# [What you have to do]
Lines below starting with the line with "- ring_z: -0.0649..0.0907" and going on through the line with "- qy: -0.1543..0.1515" must be output exactly; the rest of the records must be left out.
╭─ Given records
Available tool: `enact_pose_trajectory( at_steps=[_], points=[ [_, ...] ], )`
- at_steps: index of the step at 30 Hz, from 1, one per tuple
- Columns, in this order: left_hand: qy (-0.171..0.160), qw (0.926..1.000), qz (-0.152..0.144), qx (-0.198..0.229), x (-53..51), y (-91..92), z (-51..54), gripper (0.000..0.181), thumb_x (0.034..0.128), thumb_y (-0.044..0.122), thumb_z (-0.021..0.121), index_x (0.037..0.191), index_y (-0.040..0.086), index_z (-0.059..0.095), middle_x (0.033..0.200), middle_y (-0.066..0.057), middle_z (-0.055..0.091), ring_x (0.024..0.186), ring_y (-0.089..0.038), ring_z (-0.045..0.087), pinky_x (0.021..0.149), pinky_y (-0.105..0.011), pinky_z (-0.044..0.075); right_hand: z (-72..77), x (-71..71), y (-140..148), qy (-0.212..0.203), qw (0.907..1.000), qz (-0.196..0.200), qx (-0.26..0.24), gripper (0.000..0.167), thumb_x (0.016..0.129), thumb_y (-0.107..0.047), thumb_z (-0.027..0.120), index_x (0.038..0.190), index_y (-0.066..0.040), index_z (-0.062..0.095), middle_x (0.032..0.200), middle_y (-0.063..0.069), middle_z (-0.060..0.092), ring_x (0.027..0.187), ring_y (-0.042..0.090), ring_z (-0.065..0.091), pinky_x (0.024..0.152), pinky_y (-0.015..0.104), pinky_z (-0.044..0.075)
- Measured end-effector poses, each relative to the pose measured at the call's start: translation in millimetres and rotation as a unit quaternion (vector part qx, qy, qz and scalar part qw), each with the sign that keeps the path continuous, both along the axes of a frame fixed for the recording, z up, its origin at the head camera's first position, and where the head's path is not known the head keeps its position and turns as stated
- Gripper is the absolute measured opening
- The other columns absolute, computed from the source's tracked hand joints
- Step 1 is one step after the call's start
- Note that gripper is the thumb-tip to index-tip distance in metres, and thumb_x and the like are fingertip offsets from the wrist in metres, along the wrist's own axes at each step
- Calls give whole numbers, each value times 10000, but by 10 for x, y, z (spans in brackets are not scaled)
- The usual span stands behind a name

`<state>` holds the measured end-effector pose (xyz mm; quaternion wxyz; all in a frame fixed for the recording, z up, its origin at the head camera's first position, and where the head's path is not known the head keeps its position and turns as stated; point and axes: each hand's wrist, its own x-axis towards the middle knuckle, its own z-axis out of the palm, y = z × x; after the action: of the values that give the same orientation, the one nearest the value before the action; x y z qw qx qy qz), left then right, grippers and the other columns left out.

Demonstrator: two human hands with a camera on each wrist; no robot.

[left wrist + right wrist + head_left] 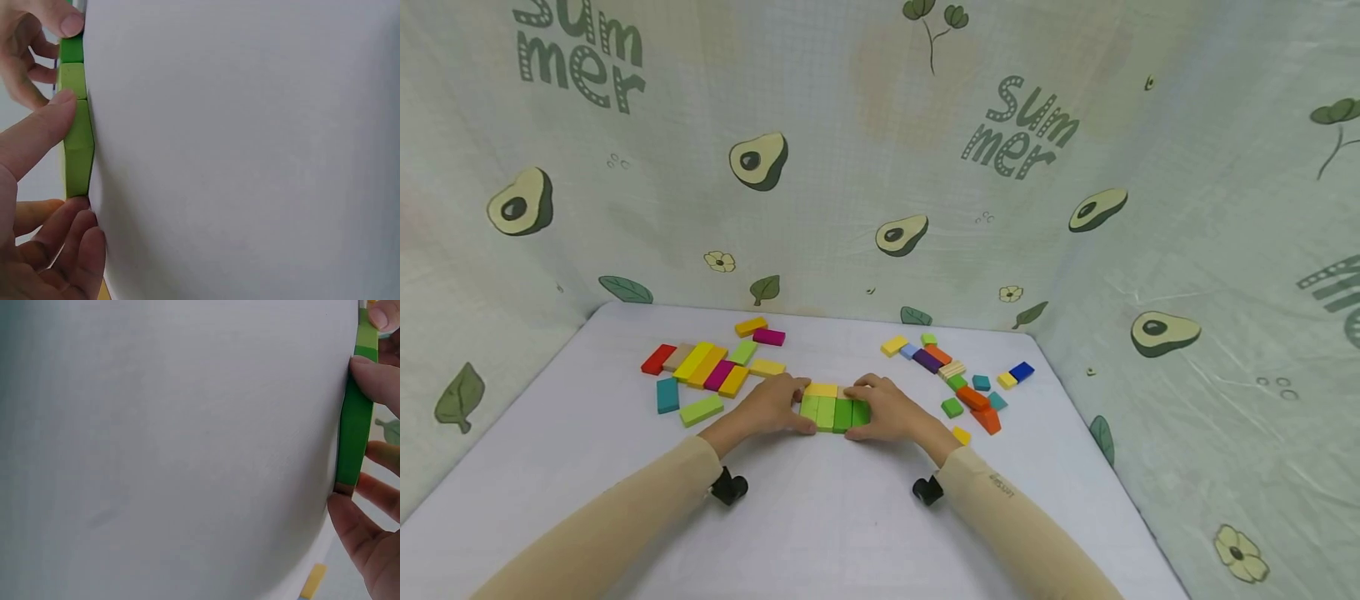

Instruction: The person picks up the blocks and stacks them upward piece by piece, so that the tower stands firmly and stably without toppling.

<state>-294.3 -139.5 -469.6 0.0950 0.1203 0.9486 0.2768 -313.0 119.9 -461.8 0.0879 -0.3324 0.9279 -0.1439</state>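
Light green blocks [817, 412] and green blocks [843, 415] lie side by side on the white table, with a yellow block [822, 390] along their far edge. My left hand [772, 406] grips the group's left side, thumb at the near edge. From the right, my right hand [887, 408] grips the green end, fingers at the far side. In the left wrist view my left hand [44, 256] has its thumb on a light green block [78, 125]. The right wrist view has my right hand [375, 531] around a green block [355, 425].
On the table [820, 533], left of the hands, are several loose blocks, including red [658, 359], teal [667, 396] and lime [702, 411]. More lie at the right, among them purple [927, 361], orange [973, 398] and blue [1022, 372]. A patterned cloth [835, 108] hangs behind.
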Motion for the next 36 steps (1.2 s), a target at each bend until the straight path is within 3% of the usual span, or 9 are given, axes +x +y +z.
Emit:
enact_pose_trajectory(
  at_steps=[4, 19, 25, 31, 36],
  points=[
    [-8, 10000, -34, 5, 16, 17, 40, 938, 795, 400, 951, 1543, 22, 530, 1190, -94, 688, 979, -225, 577, 967, -429, 548, -1, 1, 2, -30, 10000, -82, 2, 746, 926, -449, 829, 1558, -167, 552, 1554, 65, 492, 1337, 253, 499, 1142, 442, 473],
    [44, 10000, -31, -60, 27, 50, 65, 947, 796, 394, 952, 1538, -9, 524, 1175, -103, 694, 961, -228, 571, 939, -420, 555, -13, 35, -25, -136, 9996, -239, 45, 779, 938, -436, 821, 1592, -154, 506, 1622, 101, 436, 1383, 291, 475, 1155, 450, 464],
    [-39, 10000, 10, -3, 10, 40, 42, 956, 792, 398, 954, 1550, 12, 518, 1160, -90, 673, 956, -226, 555, 922, -403, 550, 28, 106, 11, -314, 9975, -569, -270, 801, 914, -417, 851, 1584, -138, 515, 1634, 153, 418, 1451, 333, 466, 1190, 500, 441],
    [-16, 10000, -12, 70, 2, 17, 19, 960, 787, 396, 958, 1551, 13, 518, 1140, -79, 661, 950, -223, 543, 895, -386, 536, 36, 164, 35, -504, 9926, -781, -778, 764, 922, -350, 854, 1570, -111, 528, 1575, 171, 479, 1250, 265, 578, 1100, 447, 517],
    [40, 9999, -65, 92, 0, 12, 12, 951, 786, 385, 959, 1540, 1, 526, 1122, -74, 667, 933, -215, 541, 864, -364, 531, -16, 166, 35, -506, 9900, -845, -1012, 724, 928, -314, 852, 1554, -112, 551, 1565, 166, 487, 1142, 211, 573, 1035, 397, 536]
  ],
)
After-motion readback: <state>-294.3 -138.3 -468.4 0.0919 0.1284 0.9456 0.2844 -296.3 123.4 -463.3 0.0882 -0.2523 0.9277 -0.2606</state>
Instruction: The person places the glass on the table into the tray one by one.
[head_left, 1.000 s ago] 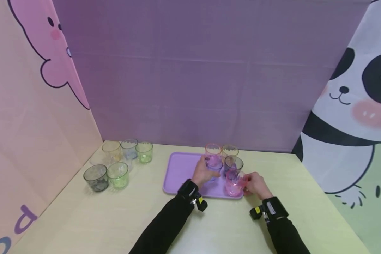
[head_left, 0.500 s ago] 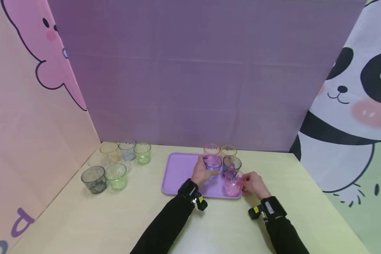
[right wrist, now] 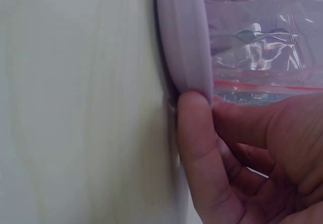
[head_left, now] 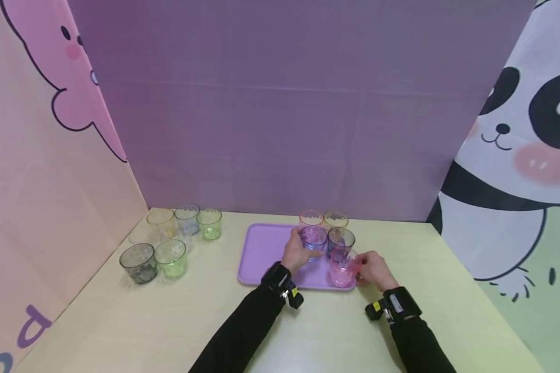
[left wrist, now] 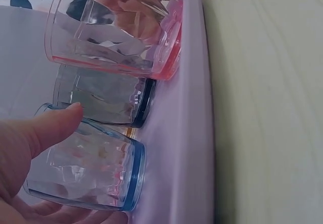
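Note:
My left hand grips a blue-tinted glass on the purple tray, thumb on one side and fingers on the other. The glass is upright, its base against the tray. Beside it stand a dark grey-blue glass and, nearer to me, a pink glass at the tray's front right corner. There my right hand pinches the tray rim between thumb and finger, as the right wrist view shows, close beside the pink glass. Behind these stand a pink-orange-rimmed glass and a yellowish glass.
At the table's left stand a dark grey glass, two green glasses, one in front and one behind, a yellow glass and a pale blue glass. A purple backdrop rises behind the table.
The blue glass in my left hand has shifted slightly right, toward the dark glass. My right hand stays at the tray corner. The head view has turned a little.

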The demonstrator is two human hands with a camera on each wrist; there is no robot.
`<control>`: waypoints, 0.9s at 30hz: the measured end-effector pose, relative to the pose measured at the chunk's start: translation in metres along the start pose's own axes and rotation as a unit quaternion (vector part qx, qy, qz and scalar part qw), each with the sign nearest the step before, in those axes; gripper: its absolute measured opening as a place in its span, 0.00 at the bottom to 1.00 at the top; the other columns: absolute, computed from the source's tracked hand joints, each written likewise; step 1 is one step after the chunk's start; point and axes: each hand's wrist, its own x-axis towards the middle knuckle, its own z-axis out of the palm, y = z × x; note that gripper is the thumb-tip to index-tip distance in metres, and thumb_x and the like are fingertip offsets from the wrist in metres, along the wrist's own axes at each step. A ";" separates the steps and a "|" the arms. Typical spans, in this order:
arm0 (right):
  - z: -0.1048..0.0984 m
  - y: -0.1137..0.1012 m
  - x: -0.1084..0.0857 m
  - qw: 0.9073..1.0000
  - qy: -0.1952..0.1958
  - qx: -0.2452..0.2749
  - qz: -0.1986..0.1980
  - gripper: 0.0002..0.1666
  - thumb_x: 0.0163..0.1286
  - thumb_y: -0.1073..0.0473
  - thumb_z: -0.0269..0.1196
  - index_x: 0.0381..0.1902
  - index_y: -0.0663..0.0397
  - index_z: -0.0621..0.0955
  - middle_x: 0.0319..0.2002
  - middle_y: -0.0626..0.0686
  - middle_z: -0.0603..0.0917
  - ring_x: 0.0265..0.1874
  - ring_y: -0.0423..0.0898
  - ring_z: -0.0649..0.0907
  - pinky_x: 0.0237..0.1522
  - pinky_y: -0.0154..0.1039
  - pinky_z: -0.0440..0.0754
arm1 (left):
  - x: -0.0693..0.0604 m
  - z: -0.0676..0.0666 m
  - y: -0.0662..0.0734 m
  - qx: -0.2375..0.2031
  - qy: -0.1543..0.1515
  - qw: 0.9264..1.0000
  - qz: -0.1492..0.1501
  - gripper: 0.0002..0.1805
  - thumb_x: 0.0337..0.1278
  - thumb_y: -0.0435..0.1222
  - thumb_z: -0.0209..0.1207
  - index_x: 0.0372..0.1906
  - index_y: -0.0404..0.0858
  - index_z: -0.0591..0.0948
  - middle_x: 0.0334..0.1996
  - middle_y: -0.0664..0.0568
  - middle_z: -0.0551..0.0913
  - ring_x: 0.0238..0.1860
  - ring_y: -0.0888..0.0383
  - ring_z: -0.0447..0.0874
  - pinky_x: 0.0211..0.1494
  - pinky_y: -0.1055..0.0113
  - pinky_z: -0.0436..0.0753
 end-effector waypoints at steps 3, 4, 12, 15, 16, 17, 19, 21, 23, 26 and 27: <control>0.000 0.000 0.001 1.000 0.001 0.000 0.000 0.14 0.57 0.78 0.55 0.41 0.73 0.82 0.33 0.63 0.84 0.26 0.47 0.84 0.26 0.40 0.87 | 0.001 -0.002 0.001 0.013 -0.005 1.000 0.006 0.51 0.32 0.32 0.78 0.67 0.37 0.63 0.63 0.35 0.73 0.64 0.40 0.72 0.70 0.47 0.69; 0.000 0.000 0.001 1.000 0.002 0.001 0.000 0.14 0.57 0.77 0.55 0.40 0.73 0.82 0.33 0.63 0.84 0.25 0.47 0.84 0.26 0.40 0.87 | 0.001 -0.003 0.001 0.017 -0.006 1.000 0.007 0.51 0.31 0.32 0.78 0.67 0.37 0.63 0.63 0.35 0.73 0.64 0.40 0.72 0.70 0.47 0.69; 0.001 0.004 0.000 1.000 0.004 0.002 -0.008 0.14 0.56 0.78 0.55 0.41 0.74 0.82 0.33 0.63 0.84 0.24 0.47 0.84 0.26 0.41 0.87 | -0.001 -0.013 0.001 0.026 -0.022 0.999 0.005 0.51 0.34 0.30 0.76 0.69 0.37 0.62 0.64 0.36 0.73 0.63 0.40 0.73 0.68 0.47 0.72; 0.000 0.003 0.000 1.000 0.003 0.001 -0.007 0.15 0.57 0.78 0.55 0.42 0.74 0.81 0.34 0.64 0.84 0.24 0.47 0.84 0.26 0.41 0.87 | 0.000 -0.016 0.000 0.026 -0.027 0.999 0.006 0.51 0.34 0.30 0.75 0.69 0.38 0.62 0.64 0.37 0.73 0.63 0.41 0.74 0.68 0.47 0.72; 0.001 0.003 0.000 1.000 0.004 -0.001 -0.005 0.14 0.57 0.77 0.55 0.41 0.74 0.81 0.33 0.64 0.84 0.25 0.47 0.84 0.26 0.40 0.87 | -0.001 -0.016 -0.001 0.026 -0.029 0.999 0.007 0.52 0.34 0.30 0.76 0.70 0.38 0.62 0.64 0.37 0.73 0.63 0.41 0.73 0.68 0.47 0.72; 0.001 0.003 0.000 1.000 0.003 -0.004 -0.004 0.14 0.58 0.77 0.55 0.41 0.74 0.81 0.33 0.64 0.84 0.25 0.47 0.84 0.26 0.40 0.87 | -0.001 -0.017 -0.001 0.027 -0.031 0.999 0.007 0.52 0.34 0.29 0.75 0.70 0.38 0.61 0.64 0.37 0.73 0.63 0.40 0.73 0.68 0.47 0.72; 0.001 0.002 0.000 1.000 0.002 -0.006 -0.002 0.13 0.58 0.77 0.55 0.41 0.74 0.81 0.32 0.63 0.83 0.25 0.47 0.83 0.26 0.40 0.87 | -0.002 -0.019 -0.002 0.030 -0.037 0.999 0.008 0.53 0.34 0.29 0.75 0.71 0.38 0.61 0.65 0.37 0.72 0.64 0.40 0.73 0.68 0.47 0.71; 0.001 0.002 0.000 1.000 0.003 -0.007 -0.001 0.13 0.59 0.76 0.56 0.41 0.74 0.81 0.31 0.62 0.83 0.24 0.47 0.83 0.26 0.40 0.87 | -0.003 -0.022 -0.003 0.038 -0.044 0.998 0.010 0.54 0.34 0.29 0.75 0.72 0.39 0.60 0.65 0.37 0.72 0.65 0.40 0.72 0.68 0.46 0.71; 0.002 0.003 0.001 1.000 0.004 -0.006 -0.003 0.12 0.59 0.76 0.56 0.40 0.73 0.82 0.31 0.62 0.83 0.24 0.47 0.83 0.26 0.40 0.87 | -0.004 -0.026 -0.003 0.046 -0.052 0.998 0.010 0.54 0.35 0.29 0.75 0.72 0.39 0.60 0.66 0.37 0.72 0.65 0.39 0.71 0.68 0.46 0.72; 0.001 0.004 0.002 1.000 0.007 -0.005 -0.008 0.11 0.58 0.76 0.55 0.38 0.73 0.81 0.30 0.62 0.83 0.23 0.46 0.83 0.25 0.40 0.87 | -0.005 -0.034 -0.003 0.052 -0.064 0.997 0.010 0.54 0.36 0.30 0.75 0.73 0.40 0.60 0.67 0.38 0.71 0.65 0.38 0.70 0.67 0.44 0.72; 0.001 0.003 0.002 1.000 0.006 -0.006 -0.010 0.11 0.58 0.77 0.55 0.38 0.73 0.82 0.30 0.62 0.83 0.23 0.46 0.83 0.25 0.40 0.87 | -0.006 -0.037 -0.003 0.053 -0.067 0.996 0.010 0.54 0.37 0.29 0.74 0.73 0.41 0.59 0.67 0.37 0.70 0.66 0.38 0.70 0.67 0.44 0.72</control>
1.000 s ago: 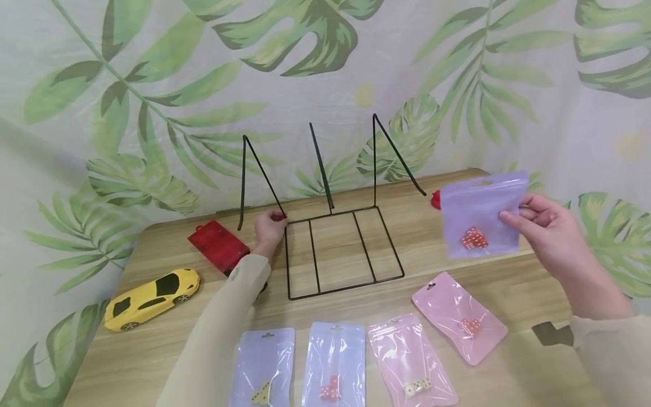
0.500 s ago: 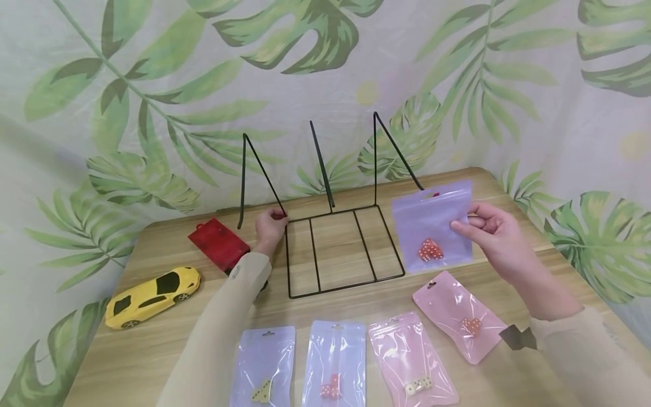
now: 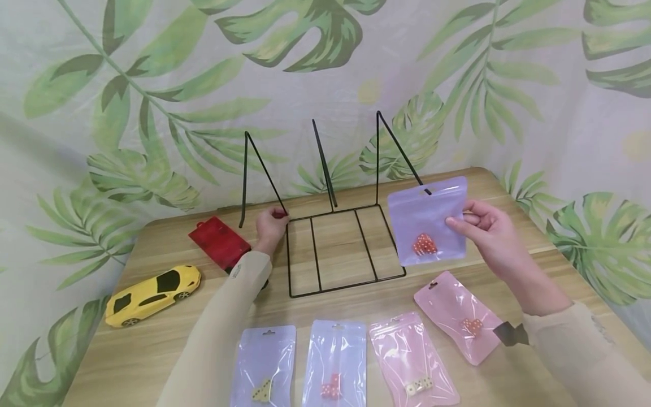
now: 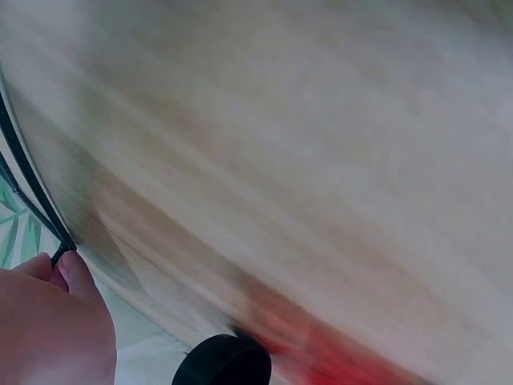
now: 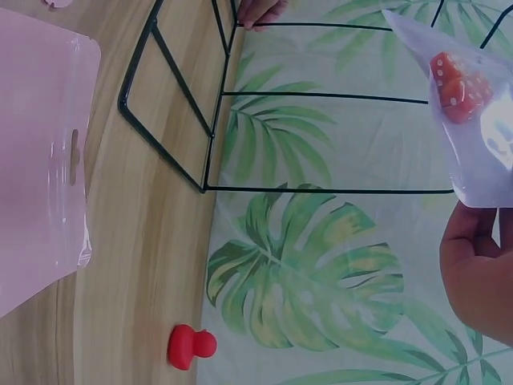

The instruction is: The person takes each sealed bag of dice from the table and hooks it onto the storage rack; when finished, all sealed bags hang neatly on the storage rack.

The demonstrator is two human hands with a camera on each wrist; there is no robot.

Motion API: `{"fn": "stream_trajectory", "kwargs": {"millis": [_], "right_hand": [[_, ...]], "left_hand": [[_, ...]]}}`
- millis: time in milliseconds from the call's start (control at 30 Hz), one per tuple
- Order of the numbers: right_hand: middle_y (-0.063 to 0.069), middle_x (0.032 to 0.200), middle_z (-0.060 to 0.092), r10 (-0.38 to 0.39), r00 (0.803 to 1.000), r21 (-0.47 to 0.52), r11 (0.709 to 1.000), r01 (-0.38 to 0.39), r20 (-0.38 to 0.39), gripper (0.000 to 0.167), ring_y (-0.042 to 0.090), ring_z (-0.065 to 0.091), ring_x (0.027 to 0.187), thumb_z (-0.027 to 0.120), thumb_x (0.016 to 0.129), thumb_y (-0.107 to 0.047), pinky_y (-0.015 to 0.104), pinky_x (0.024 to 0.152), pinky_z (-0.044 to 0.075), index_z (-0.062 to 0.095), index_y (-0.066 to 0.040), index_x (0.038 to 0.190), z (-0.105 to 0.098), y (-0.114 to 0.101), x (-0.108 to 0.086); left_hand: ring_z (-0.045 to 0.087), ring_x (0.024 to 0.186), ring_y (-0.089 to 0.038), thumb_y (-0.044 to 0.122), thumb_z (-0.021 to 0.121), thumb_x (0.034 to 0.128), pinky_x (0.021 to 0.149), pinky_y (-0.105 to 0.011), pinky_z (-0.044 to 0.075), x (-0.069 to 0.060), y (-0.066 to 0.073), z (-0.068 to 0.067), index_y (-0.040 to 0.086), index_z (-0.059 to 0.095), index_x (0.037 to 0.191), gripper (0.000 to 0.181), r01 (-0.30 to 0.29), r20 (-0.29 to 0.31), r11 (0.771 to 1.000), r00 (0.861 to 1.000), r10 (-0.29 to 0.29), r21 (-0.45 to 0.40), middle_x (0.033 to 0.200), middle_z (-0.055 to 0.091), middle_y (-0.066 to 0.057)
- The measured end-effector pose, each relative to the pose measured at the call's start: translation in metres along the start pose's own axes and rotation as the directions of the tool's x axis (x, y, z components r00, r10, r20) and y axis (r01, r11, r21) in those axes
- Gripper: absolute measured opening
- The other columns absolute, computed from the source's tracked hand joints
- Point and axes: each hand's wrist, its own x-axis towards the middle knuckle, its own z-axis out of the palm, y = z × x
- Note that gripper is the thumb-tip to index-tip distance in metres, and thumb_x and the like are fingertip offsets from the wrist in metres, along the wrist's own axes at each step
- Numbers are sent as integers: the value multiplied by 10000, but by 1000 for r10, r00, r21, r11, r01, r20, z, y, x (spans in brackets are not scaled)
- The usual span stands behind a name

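Note:
My right hand [image 3: 490, 240] pinches the right edge of a purple zip bag [image 3: 412, 217] with red dice [image 3: 424, 244] inside. The bag hangs upright at the right prong of a black wire rack [image 3: 373, 243]. That prong's tip overlaps the bag's hang hole; I cannot tell whether it passes through. In the right wrist view the bag [image 5: 481, 168] is held by its edge above the fingers. My left hand [image 3: 271, 226] pinches the rack's back left corner; in the left wrist view, thumb and finger of the left hand [image 4: 60, 313] meet on the thin black wire.
Two bluish bags [image 3: 264, 350], [image 3: 335, 345] and two pink bags [image 3: 407, 350], [image 3: 452, 305] with dice lie along the front. A yellow toy car [image 3: 152, 297] and a red toy truck [image 3: 218, 240] stand left. A small red object [image 5: 188, 346] sits near the back edge.
My right hand has brought the purple bag leftward to the rack's right prong, then raised it slightly. The left hand stays on the rack's corner.

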Motion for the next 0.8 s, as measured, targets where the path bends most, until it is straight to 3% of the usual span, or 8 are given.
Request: {"fn": "stream_trajectory", "kwargs": {"millis": [233, 500, 633, 767, 800], "right_hand": [[-137, 808, 753, 92, 992, -83, 992, -98, -82, 83, -35, 676, 759, 653, 932, -86, 107, 773, 504, 628, -145, 984, 7, 4, 19], [-99, 779, 751, 65, 994, 37, 997, -61, -89, 130, -3, 682, 734, 610, 931, 0, 138, 736, 544, 623, -130, 928, 15, 15, 59], [-137, 709, 705, 98, 986, -5, 995, -100, -132, 95, -25, 589, 615, 610, 937, -46, 109, 562, 448, 609, -140, 927, 20, 16, 79], [-166, 657, 624, 152, 973, -63, 984, -165, -175, 38, -8, 441, 503, 616, 948, -143, 204, 377, 241, 592, -167, 964, 22, 17, 100], [-170, 674, 638, 157, 971, -62, 983, -170, -181, 38, -7, 467, 519, 616, 949, -150, 203, 382, 265, 595, -171, 973, 23, 18, 106]], "left_hand": [[623, 1035, -290, 56, 662, 910, 902, -361, 505, 0, -2, 0, -10, 669, 1062, 166, -21, 3, 1000, 1000, 21, 8, 1106, 687, -200], [620, 1015, -294, 52, 661, 907, 896, -373, 505, 0, -4, 1, -17, 665, 1040, 150, -44, -6, 999, 999, 44, 23, 1081, 682, -207], [626, 1016, -292, 46, 659, 907, 903, -373, 508, -1, -3, 0, -18, 667, 1028, 137, -42, -12, 999, 999, 42, 28, 1072, 684, -208], [637, 1012, -302, 25, 658, 899, 899, -375, 516, -2, -2, 0, -26, 668, 1015, 127, -59, -18, 998, 998, 59, 26, 1056, 688, -217], [640, 1009, -306, 18, 657, 896, 897, -376, 519, -2, -2, 0, -30, 667, 1009, 123, -67, -18, 997, 998, 67, 25, 1052, 689, -220]]}}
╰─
# [Output]
  - ring_z: -0.0649..0.0907
  - pinky_x: 0.0237..0.1522
  - pinky_y: -0.0154..0.1039
  - pinky_z: -0.0440..0.0754
arm1 (left):
  - x: -0.0693..0.0604 m
  - z: -0.0676..0.0666 m
  - y: -0.0662..0.0734 m
  - qx: -0.2375..0.2031
  - qy: -0.1543..0.1515

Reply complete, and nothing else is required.